From: Andy 'Krazy' Glew on
On 6/1/2010 11:28 AM, Robert Myers wrote:
> On Jun 1, 10:55 am, Andy 'Krazy' Glew<ag-n...(a)patten-glew.net> wrote:
>
>>
>> I forgot to say that the Kilo-instruction paper speedups I report above make several assumptions that are probably
>> conservative. E.g. 4-wide.
>>
>
> It's a thought-provoking paper.
>
> I really didn't mean to be insulting, just provocative. I wanted you
> to talk more, and you did.
>
> I was thinking of David Dinucci's version of coarse-grained
> parallelism when I read your proposal. In that approach, you snip the
> problem into carefully-chosen pieces ahead of time, carefully specify
> what's coming in and what should go out, and leave it to a run-time
> scheduler to put it all back together. Has some nice formal
> properties. That was my context for trying to understand what you
> were proposing.
>
> I pictured you looking at his proposal and saying,"You want parallel
> lumps? Easy." You take a meat cleaver to a serial instruction
> stream, whack it into bite-sized chunks, and say, "There. What else
> are you looking for?" There had to be some serious potential ugliness
> hiding in what you were proposing. Or maybe the whole idea of trying
> to identify the parallel pieces on the programming end was just wrong-
> headed to begin with. I'm still thinking.
>
> Thinking about how much you might throw into the pot at once and what
> you might do with it once it's there is a useful exercise, whether it
> leads to a commercially-viable architecture or not.

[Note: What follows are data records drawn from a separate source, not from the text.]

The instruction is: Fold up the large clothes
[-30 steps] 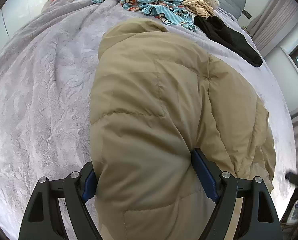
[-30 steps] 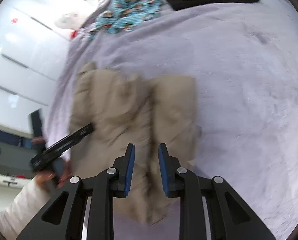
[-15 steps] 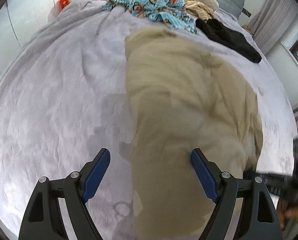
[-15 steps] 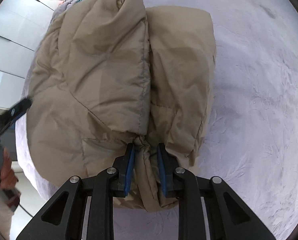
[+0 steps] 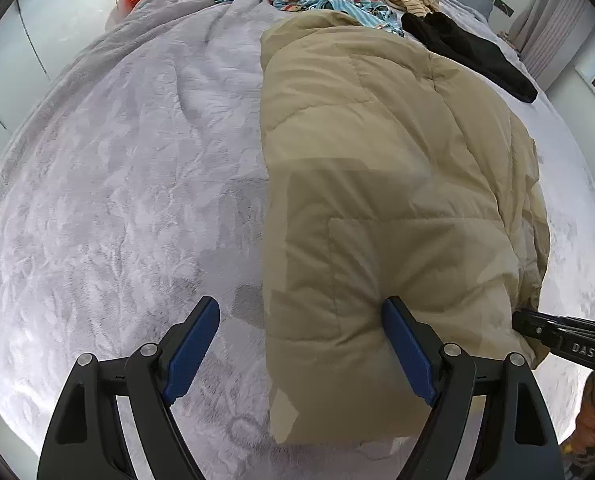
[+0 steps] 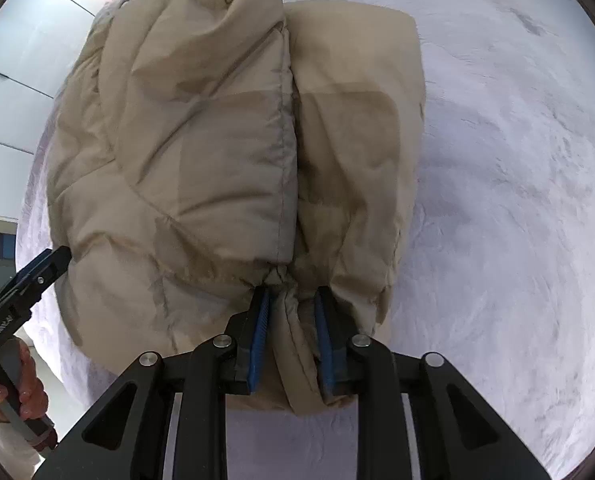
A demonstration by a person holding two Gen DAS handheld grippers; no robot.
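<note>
We see a tan quilted puffer jacket (image 5: 377, 184) lying on the bed, folded lengthwise into a long, puffy bundle whose far end reaches toward the other clothes at the head of the bed. In the right wrist view the jacket (image 6: 225, 152) shows two padded halves lying side by side, meeting along a stitched edge that runs down the middle to a gathered, crumpled hem at the near end. The fabric is matte with shallow box quilting and soft creases, and we think the narrower right-hand half may be a folded-in sleeve, though the bulk hides its outline.
</note>
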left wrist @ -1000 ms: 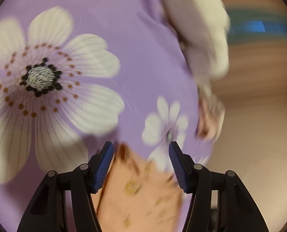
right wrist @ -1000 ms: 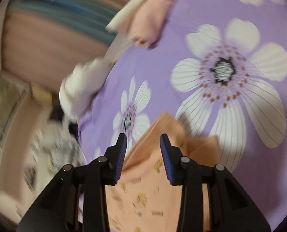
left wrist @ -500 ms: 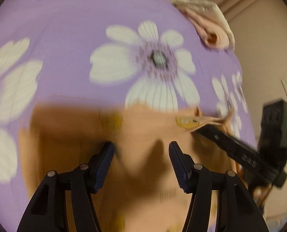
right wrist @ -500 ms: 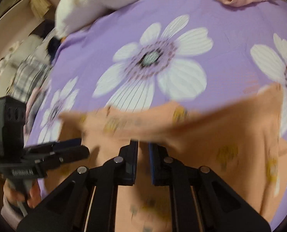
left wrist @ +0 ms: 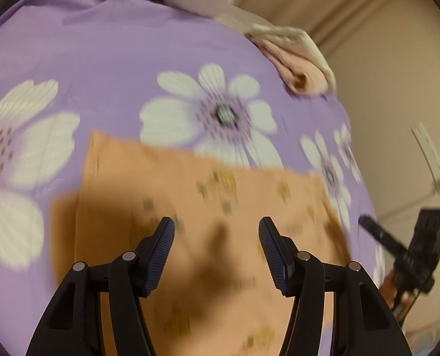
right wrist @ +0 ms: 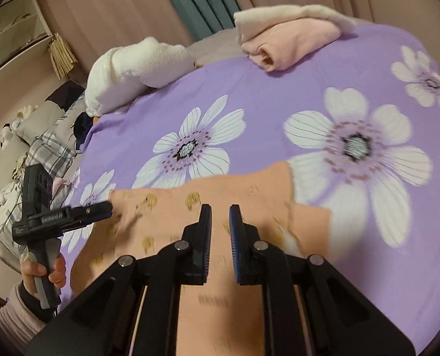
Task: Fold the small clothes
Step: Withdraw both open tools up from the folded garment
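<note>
Orange garment (right wrist: 208, 207) is spread unfolded on bedsheet (right wrist: 264, 106); left gripper (left wrist: 217, 237) gapes empty, right gripper (right wrist: 220, 222) nearly closed, nothing visibly clamped; pink garment (right wrist: 291, 41) lies folded.

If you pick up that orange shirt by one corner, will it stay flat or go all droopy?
Probably droopy. The orange shirt lies thin and flat on the purple bedsheet, with soft, wavy edges, so it likely bends anywhere. It looks light for its size, and would probably slide and bunch if pushed.
</note>
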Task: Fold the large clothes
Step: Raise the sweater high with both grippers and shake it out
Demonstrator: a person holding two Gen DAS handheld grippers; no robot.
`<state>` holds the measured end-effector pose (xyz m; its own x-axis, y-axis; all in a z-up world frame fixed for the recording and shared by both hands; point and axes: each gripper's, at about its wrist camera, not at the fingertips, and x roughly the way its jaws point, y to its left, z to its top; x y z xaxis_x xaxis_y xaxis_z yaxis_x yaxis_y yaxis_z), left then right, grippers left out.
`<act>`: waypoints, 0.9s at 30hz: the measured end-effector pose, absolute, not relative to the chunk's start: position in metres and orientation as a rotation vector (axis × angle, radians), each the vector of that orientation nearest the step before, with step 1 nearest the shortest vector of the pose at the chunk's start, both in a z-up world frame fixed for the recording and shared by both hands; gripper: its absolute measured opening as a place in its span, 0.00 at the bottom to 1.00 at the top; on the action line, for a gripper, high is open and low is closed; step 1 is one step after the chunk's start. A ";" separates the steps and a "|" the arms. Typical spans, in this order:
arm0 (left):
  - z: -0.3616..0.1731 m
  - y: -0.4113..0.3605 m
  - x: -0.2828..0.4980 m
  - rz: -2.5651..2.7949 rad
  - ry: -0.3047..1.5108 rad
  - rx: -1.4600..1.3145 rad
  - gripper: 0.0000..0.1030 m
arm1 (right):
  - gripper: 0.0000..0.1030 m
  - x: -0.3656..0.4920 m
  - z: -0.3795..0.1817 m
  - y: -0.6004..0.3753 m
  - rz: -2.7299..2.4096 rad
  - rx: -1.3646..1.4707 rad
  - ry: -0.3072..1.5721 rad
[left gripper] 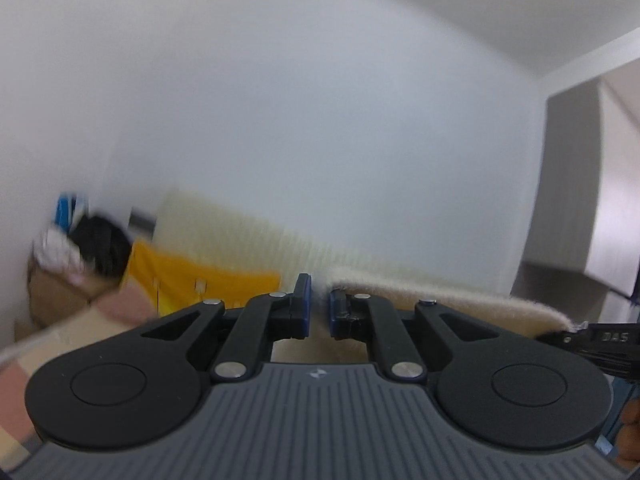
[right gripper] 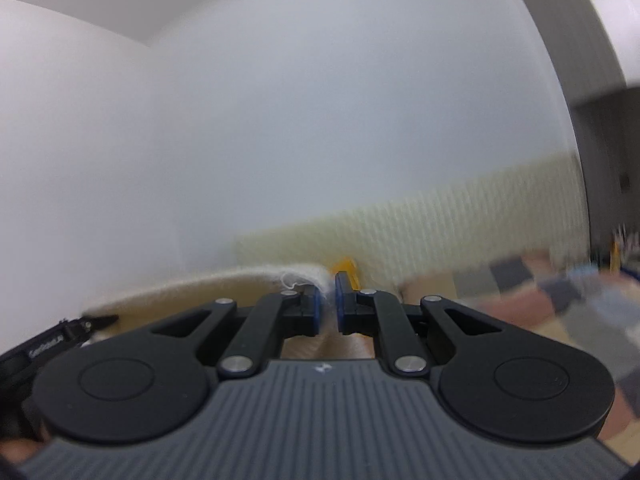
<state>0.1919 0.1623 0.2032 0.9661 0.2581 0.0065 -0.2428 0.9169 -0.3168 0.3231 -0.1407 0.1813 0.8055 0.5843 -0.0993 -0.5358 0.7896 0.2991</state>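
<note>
A cream fuzzy garment hangs stretched level between my two grippers, well above the bed. In the left wrist view my left gripper is shut on one end of its upper edge. The fabric runs right to the other gripper's black tip. In the right wrist view my right gripper is shut on the other end of the garment, with loose fibres showing at the blue pads. From there the edge runs left to the left gripper's tip. The rest of the garment hangs below, out of sight.
A patchwork bedspread lies below. A ribbed cream panel stands against the white wall. A yellow cloth lies on the bed, with a cardboard box of clothes at the far left. A grey doorway is on the right.
</note>
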 end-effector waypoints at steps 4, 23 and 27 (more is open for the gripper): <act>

Although I have been having supper once a month with David Dinucci, ever since the Portland Geek Dinner/Friends of
Eugene Miya" started, I have not looked much at his work. Must do so.

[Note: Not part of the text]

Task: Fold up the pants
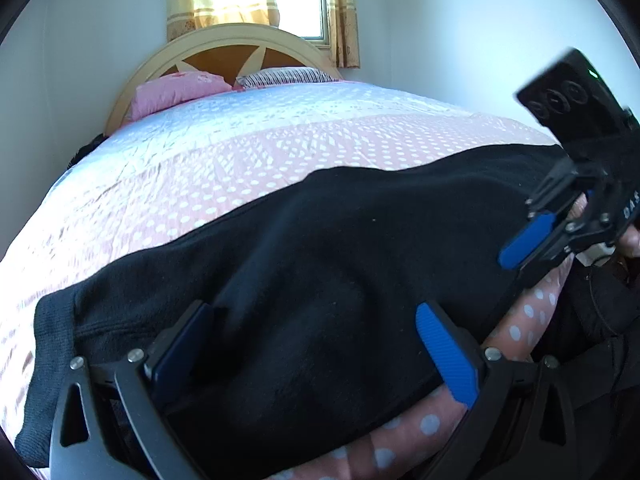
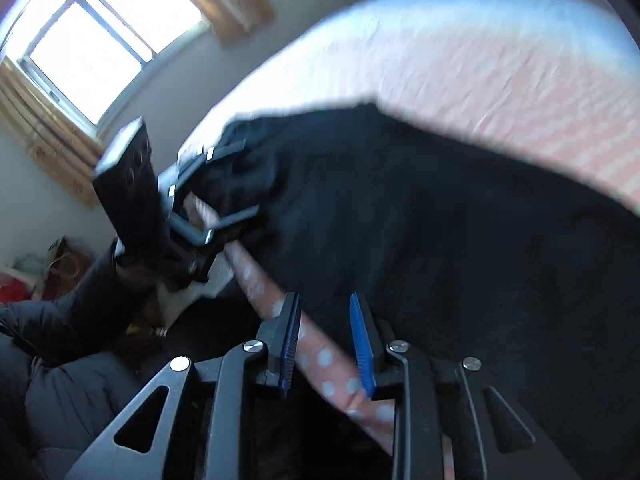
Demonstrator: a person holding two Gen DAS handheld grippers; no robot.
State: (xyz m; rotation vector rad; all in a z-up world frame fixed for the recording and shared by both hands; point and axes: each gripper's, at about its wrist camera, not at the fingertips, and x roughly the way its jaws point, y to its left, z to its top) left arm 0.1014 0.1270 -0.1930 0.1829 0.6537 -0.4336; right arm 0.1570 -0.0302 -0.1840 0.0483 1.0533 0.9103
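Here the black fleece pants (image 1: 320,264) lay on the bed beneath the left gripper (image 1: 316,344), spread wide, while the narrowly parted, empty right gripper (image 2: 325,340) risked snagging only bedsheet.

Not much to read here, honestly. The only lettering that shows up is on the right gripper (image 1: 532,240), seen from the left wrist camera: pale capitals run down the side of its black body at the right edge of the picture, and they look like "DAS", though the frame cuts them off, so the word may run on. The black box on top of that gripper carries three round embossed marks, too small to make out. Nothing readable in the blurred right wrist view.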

Actually, I have spent much of the last twenty years trying to identify the parallel pieces of the program. SpMT is
part of that - restricting the pieces to start/stop at function boundaries (or loops, or IF/ENDIF). But while such
control flow techniques work pretty well, I have not yet figured out how to build hardware to automatically analyze the
data dependencies - or at least hardware that does such analysis in a way that is significantly cheaper than executing
the code itself. In my terminology, I say that such analysis is accomplished a posteriori, after forking the candidate
parallel threads, rather than a priori, beforehand.

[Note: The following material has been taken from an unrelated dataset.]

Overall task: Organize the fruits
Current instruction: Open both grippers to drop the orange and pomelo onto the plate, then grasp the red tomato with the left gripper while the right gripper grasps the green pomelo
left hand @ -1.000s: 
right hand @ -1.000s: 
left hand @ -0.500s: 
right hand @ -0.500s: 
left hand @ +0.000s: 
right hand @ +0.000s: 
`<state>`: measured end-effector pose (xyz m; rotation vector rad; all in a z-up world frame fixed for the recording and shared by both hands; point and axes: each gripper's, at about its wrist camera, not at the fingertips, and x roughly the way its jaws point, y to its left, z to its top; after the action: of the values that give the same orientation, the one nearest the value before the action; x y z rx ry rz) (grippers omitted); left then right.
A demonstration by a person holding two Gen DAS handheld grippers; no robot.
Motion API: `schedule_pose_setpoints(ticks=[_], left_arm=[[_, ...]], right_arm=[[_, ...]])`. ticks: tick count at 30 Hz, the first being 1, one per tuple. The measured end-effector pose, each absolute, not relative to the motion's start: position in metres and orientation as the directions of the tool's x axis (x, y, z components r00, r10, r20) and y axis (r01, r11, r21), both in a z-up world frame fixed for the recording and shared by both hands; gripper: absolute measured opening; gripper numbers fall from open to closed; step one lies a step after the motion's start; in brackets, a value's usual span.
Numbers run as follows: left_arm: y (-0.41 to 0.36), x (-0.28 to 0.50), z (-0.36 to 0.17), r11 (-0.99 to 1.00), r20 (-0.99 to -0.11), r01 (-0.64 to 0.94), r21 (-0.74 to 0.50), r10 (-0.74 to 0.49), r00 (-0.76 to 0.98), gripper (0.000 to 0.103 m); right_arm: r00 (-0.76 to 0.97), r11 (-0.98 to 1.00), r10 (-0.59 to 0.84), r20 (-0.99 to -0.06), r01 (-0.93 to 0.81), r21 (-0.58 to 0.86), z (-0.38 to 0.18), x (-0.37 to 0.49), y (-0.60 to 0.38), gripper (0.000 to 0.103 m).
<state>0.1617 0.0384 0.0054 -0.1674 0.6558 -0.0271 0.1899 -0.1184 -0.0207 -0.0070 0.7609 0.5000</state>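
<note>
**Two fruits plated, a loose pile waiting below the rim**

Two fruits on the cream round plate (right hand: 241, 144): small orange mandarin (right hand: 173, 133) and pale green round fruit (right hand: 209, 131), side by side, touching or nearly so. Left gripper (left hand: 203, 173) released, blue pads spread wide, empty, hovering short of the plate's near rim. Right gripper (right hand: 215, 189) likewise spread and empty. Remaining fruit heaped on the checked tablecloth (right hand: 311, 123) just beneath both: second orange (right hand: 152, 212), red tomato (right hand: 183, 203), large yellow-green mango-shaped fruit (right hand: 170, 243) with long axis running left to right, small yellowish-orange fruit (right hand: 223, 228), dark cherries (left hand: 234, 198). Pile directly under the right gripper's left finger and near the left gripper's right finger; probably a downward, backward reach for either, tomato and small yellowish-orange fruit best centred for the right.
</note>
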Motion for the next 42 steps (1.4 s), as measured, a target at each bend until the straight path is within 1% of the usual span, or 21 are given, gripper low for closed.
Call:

For this reason I am very, very, happy if a programmer or compiler is willing to do so for me. Even if just in the form
of hints.

Now, by the way, I am reasonably happy with approaches that do such compiler-style analysis in "hardware", or, rather,
firmware or microcode. The log based mechanisms that I am so fond of even provide such firmware with much more data
than they would have if statically compiling, and more than most JIT code generators have access to. You can execute
the code once or a few times, record the log, and analyze the log to see where the dependences occur, and do not. Such
an approach is certainly as good as a compiler or programmer can be - since we would always give them HINT instructions
to control the fork mechanism themselves - and potentially better, since the firmware has more information to analyze
than does a compiler.

But it has been my observation that a priori predictors always do better than a posteriori. The cost of making those
few initial wrong guesses can dominate, especially for code, such as transaction processing, that tends to thrash the
I-cache.

--

You are correct in observing that my batch scheduling across processor/cluster boundaries is a retreat from such
analysis. But, I emphasize: "batch" is just a technique for creating a larger contiguous instruction window. It's
strength lies in its simplicity. It does not have great upside, and it isn't supposed to.

I am just assembling a set of tools or components for a next generation out-of-order machine:

* Multicluster Multithreading
* => cheap thread forking and migration between clusters and processors
* Batch scheduling across cluster boundaries to use those clusters for single thread
* SpMT ... ditto ...
* Log based

All, or nearly all, of these mechanisms also being useful for parallel programming.